**Assignment**. Copy each line of the data that has "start" in it.

**Stored data**.
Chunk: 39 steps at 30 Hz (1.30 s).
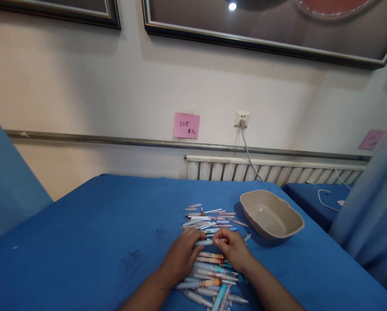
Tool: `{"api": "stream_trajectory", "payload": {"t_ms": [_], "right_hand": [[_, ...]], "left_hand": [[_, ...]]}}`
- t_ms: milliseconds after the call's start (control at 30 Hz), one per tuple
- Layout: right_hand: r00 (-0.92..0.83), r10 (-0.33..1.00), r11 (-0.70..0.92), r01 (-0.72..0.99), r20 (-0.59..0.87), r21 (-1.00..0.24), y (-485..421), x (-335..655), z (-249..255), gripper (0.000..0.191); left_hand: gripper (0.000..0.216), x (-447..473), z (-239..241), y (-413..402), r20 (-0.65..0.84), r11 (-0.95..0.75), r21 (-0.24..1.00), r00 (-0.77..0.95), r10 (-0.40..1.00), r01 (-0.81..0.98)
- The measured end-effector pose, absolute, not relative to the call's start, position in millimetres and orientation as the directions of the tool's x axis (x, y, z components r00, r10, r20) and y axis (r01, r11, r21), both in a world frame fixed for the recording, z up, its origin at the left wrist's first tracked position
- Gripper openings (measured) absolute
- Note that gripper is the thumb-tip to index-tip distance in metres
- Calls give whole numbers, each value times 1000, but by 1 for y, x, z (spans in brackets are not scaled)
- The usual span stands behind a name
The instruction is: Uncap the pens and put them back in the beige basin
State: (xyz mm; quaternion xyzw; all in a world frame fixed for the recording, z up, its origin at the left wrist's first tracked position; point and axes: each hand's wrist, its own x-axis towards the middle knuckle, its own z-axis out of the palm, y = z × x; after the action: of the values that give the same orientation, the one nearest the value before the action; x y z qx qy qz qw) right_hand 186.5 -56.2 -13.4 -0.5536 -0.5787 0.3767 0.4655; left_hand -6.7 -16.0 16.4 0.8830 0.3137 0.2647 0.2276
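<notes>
Both hands meet over a spread of pens (pixel 212 270) on the blue-covered table. Between them lies a pale pen (pixel 204 242), roughly level. My left hand (pixel 184 250) has its fingers curled round the pen's left end. At the other end, the thumb and forefinger of my right hand (pixel 234 248) are pinched together on the pen. More pens, white, pink and light blue, lie in a loose row beyond my hands. Nearer to me are orange-and-cream, turquoise and clear-barrelled pens, some crossing one another. Part of the pile is hidden under my hands.
A beige plastic basin (pixel 271 214) stands to the right of the pens. The blue tablecloth (pixel 115 224) has dark smudges left of them. Behind are a white radiator (pixel 232 166), a metal rail (pixel 131 140) and a plugged-in cable (pixel 248 151). A blue curtain (pixel 371 224) hangs at right.
</notes>
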Motion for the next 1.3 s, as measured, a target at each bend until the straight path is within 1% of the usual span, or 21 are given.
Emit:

**Response to this exercise**.
- t_ms: milliseconds after the call's start (control at 30 Hz), one per tuple
- The measured end-effector pose, absolute, not relative to the call's start, position in millimetres and orientation as the directions of the tool's x axis (x, y, z components r00, r10, r20) and y axis (r01, r11, r21), both in a world frame fixed for the recording, z up, its origin at the left wrist's first tracked position

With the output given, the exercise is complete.